Couteau magique ou dague rituelle, le purba vainc le maléfice et détruit l’obstacle. C’est l’arme cérémonielle ultime du chamane ou jhankri.
Qu’on l’appelle purba, phurpa (Tibet central), phurbu (Ladakh), le dérivé phur transcrit en tibétain le kila sanscrit - « clou ». Il transperce (le mal) et assemble, relie (le bon). La forme du purba serait une réminiscence du clou à trois facettes qui permet aux voyageurs – nobles, religieux, commerçants, paysans – himalayens de survivre et de planter une tente. De cet outil consubstantiel à l’existence nomade, on en arrive au « kila » indien ; aucun n’a survécu et l’on ne peut que supposer une forme originelle assez proche des purbas conservés aujourd’hui. Cependant, la tradition archaïque du « clou » chez des mystiques indiens musulmans et le dessin très allongé de certaines dagues ancrent l’idée d’un usage pré-bouddhique magique du kila.

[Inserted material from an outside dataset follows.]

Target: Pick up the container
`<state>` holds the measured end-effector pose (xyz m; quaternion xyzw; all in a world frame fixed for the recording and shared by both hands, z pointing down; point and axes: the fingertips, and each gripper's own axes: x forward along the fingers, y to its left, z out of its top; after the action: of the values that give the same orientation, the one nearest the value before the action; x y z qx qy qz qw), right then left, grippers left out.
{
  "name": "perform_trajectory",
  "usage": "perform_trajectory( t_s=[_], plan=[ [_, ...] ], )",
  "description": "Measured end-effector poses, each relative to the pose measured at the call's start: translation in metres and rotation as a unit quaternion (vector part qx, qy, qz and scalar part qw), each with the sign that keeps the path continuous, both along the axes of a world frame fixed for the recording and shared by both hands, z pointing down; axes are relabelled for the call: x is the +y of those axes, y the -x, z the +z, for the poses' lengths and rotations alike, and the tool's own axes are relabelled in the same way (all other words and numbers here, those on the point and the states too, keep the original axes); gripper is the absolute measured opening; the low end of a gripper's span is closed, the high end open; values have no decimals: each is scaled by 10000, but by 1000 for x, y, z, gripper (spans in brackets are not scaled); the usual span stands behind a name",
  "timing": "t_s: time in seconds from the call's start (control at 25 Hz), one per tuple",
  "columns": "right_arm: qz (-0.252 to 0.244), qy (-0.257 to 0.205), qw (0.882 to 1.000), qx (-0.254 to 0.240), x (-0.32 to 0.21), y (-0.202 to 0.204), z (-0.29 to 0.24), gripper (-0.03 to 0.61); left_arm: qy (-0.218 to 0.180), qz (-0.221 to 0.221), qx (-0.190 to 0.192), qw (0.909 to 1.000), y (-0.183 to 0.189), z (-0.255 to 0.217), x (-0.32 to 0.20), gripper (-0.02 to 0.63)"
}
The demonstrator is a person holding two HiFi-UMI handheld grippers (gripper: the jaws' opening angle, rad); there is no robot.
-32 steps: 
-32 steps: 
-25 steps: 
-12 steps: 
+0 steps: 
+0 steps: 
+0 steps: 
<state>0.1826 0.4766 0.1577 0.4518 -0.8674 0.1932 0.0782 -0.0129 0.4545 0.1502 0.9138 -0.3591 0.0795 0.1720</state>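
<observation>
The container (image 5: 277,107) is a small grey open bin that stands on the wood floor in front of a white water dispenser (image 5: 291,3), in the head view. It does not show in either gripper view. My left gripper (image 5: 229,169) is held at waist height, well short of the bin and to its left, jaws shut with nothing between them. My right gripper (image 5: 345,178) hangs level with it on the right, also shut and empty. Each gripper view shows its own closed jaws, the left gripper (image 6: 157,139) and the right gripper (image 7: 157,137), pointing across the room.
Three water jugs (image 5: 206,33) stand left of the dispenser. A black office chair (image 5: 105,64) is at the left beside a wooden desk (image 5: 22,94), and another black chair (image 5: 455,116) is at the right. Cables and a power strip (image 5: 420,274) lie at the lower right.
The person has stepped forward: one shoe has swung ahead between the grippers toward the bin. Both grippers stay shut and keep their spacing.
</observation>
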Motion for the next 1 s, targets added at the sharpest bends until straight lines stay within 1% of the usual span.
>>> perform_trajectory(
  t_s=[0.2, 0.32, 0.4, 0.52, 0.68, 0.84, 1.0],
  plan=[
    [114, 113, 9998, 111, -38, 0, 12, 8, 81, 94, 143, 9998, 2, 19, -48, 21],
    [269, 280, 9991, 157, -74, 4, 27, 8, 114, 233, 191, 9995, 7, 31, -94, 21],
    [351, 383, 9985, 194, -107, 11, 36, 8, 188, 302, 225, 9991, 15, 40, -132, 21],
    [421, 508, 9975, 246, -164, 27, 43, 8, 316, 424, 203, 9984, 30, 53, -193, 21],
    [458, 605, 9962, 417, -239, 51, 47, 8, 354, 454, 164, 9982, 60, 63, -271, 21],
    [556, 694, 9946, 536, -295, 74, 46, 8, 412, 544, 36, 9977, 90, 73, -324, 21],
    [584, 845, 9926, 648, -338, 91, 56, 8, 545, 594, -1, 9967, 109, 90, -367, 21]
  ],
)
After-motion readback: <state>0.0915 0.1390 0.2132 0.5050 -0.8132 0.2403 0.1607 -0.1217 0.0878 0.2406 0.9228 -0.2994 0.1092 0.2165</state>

Les motifs arborés au sommet des purbas, parfois difficilement identifiables, semblent souvent mélanger à l’iconographie bouddhiste et hindouïste des symboles au sens perdu, et néanmoins repris.
Padmasambhava aurait consacré l’usage actuel du purba au XVIIIème siècle lorsqu’il bénit le sol du monastère de Samye. En général, trois visages – courroucé, paisible, souriant -, les trois faces du dieu buveur de sang Vajrakila, couronnent la dague. Le corps est constitué d’un vajra dont les deux pointes s’appuient sur deux nœuds d’éternité et se prolonge par la divinité des eaux (Makara) qui agrippe en sa gueule la lame triangulaire où se lovent les serpents. C’est parfois le dieu des airs – un oiseau mythique semblable à l’aigle – qui se substitue au Makara pour lutter contre les forces du mal (les serpents). Vajrakila est le principal dieu associé au purba. Un autre type de dague, surmonté d’une tête de cheval, honore Hayagriva. Les trois lames figurent les trois racines à trancher – l’ignorance, le désir et la haine – et les trois éléments à contrôler – le passé, le présent, le futur.

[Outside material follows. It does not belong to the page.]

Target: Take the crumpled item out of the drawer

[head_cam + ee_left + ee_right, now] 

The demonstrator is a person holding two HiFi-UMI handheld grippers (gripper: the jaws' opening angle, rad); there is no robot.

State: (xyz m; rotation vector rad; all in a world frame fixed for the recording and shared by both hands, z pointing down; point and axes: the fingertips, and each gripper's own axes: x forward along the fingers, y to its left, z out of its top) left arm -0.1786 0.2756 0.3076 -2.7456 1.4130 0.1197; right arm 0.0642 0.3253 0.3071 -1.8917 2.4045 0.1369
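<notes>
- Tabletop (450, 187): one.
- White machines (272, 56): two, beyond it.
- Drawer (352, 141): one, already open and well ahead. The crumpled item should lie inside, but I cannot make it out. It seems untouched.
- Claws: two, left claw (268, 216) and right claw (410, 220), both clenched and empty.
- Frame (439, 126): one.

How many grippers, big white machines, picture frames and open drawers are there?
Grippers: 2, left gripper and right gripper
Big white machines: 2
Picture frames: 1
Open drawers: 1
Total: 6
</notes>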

Le recours au purba en bronze ou en bois, réservé aux chamanes (parfois également usité par les tantristes de haut rang et des adorateurs du b’on), est toujours ritualisé : le praticien médite, récite la sadhana du purba et enfin invite la divinité à prendre possession de la dague tout en se visualisant, fort et conquérant les esprits malins, en train de placer le démon sous la pointe du purba. Il peut aussi s’imaginer lancer la dague et empaler le mal. Le succès de la transe dépend du pouvoir intrinsèque du chamane, de sa concentration, de sa connection aux dieux invoqués et de la qualité des esprits adverses. La force et la fréquence des transes conduisent certaines lames anciennes à se rompre. On les renforce avec des pointes de métal et l’image du clou « kila » d’origine est encore plus frappante.